Nothing earth-shattering or relationship-breaking, just one of those sticky, repetitive, annoying conflicts that pops up again and again when we’ve been with someone for years.

And no matter how many times we think we’ve moved past it or grown beyond it, we find ourselves getting pulled back in. Each of us playing the same frustrating roles.

I’ve learned to notice when these conversations are happening, and on the good days, I’ve even been able to pull myself out of them before the cycle takes over.

But other times, like the other night—when I was tired and grumpy and physically uncomfortable and short on patience—I notice what’s happening and allow myself to get pulled into the drama. It’s like one part of me knows that arguing about the same thing on an endless loop won’t lead to anything good, but another part of me can’t seem to stop myself from walking straight back into this unhealthy pattern.

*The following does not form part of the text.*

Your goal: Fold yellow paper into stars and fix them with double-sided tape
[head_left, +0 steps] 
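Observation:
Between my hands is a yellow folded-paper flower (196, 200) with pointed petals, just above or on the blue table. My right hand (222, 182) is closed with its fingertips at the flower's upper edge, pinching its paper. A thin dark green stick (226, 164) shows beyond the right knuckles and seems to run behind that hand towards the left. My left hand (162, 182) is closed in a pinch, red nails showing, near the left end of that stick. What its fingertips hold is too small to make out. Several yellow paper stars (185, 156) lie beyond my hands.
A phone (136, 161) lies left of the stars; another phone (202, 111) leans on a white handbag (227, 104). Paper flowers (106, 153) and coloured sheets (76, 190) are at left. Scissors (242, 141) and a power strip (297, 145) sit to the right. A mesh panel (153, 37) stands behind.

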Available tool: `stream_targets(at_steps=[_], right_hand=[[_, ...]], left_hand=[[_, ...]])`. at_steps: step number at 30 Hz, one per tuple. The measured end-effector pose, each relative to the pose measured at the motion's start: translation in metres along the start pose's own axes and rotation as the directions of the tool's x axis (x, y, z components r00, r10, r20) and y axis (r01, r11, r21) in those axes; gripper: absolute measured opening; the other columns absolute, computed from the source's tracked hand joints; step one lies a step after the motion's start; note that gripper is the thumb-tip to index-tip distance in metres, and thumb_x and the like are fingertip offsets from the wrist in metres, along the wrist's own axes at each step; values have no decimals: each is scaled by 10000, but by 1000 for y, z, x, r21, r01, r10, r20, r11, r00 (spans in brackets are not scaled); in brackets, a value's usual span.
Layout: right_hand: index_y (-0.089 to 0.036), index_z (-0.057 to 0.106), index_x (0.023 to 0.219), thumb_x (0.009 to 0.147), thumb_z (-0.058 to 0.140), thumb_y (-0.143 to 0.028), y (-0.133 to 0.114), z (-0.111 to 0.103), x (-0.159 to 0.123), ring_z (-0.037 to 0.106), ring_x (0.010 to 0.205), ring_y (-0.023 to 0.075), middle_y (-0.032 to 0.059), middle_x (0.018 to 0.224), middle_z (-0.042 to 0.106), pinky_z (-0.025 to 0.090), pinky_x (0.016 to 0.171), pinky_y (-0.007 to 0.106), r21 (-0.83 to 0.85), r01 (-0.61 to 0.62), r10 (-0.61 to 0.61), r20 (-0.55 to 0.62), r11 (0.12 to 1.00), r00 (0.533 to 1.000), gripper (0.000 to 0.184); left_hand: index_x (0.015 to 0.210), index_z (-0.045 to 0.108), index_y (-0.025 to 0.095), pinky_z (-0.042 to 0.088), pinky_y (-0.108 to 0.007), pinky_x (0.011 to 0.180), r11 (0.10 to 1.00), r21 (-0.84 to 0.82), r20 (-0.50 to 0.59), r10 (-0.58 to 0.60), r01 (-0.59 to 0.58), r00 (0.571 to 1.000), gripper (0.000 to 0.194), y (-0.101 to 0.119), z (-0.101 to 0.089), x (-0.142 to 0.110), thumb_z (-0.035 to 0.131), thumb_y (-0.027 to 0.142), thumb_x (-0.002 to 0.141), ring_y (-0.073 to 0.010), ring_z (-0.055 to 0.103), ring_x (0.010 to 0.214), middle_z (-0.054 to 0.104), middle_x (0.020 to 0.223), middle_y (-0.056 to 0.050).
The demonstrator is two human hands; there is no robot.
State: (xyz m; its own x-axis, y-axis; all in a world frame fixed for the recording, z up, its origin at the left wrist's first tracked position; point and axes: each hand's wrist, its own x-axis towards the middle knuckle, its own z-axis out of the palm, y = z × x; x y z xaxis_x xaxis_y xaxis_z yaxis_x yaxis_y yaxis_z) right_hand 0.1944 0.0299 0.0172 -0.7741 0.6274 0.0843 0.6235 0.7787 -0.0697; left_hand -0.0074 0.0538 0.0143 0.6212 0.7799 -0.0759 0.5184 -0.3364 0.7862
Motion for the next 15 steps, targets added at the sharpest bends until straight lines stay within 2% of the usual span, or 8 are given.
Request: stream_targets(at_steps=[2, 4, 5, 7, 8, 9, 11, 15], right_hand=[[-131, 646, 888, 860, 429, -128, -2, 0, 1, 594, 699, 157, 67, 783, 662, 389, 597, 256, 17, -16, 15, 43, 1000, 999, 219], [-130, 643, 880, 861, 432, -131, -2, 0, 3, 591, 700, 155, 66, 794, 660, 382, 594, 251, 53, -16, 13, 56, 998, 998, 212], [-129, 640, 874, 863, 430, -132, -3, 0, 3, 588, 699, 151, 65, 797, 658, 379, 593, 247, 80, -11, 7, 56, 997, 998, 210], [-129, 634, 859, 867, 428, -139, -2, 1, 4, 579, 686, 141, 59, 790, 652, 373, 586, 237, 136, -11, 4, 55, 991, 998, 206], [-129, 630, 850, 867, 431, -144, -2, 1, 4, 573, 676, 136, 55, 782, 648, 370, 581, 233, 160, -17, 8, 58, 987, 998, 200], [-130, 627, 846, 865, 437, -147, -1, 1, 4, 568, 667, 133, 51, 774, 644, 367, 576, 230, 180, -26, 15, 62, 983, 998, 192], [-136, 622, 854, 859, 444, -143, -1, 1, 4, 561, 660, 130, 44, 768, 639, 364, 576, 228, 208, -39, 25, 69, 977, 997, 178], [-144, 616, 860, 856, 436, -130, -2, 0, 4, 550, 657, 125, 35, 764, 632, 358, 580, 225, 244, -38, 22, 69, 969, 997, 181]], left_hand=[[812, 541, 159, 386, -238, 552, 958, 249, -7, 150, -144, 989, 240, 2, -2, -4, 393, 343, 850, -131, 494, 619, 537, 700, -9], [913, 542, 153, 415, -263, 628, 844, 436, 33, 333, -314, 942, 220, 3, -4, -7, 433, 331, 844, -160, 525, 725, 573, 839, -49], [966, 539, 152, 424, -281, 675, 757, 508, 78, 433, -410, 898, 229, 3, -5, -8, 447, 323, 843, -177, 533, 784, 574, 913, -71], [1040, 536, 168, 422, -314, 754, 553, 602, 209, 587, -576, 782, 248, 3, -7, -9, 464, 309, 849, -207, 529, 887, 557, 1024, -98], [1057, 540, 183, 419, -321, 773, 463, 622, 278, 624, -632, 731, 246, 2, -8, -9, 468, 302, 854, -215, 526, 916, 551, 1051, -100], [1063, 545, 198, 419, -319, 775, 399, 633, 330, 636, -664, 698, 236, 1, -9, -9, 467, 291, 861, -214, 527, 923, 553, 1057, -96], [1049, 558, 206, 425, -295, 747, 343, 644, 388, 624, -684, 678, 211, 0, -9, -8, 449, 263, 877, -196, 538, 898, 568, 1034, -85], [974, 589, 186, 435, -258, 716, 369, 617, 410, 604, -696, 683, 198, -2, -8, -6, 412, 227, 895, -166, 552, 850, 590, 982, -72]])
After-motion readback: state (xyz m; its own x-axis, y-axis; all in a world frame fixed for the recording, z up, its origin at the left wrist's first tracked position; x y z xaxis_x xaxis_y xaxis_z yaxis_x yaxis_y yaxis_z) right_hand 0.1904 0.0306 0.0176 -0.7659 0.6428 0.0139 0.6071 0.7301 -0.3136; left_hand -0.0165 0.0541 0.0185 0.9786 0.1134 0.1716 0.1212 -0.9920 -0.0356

And once we’re back in, well…anyone who’s ever dealt with conflict in a relationship knows how that dance goes.

Shortly after our conversation ended and we both chose to go to bed, still annoyed with each other, I came across an Instagram post that felt tailor-made for my current situation.

Surprisingly, the advice I needed came from Chris Voss, a former FBI hostage negotiator and author who shares tips for how to negotiate in every aspect of our lives.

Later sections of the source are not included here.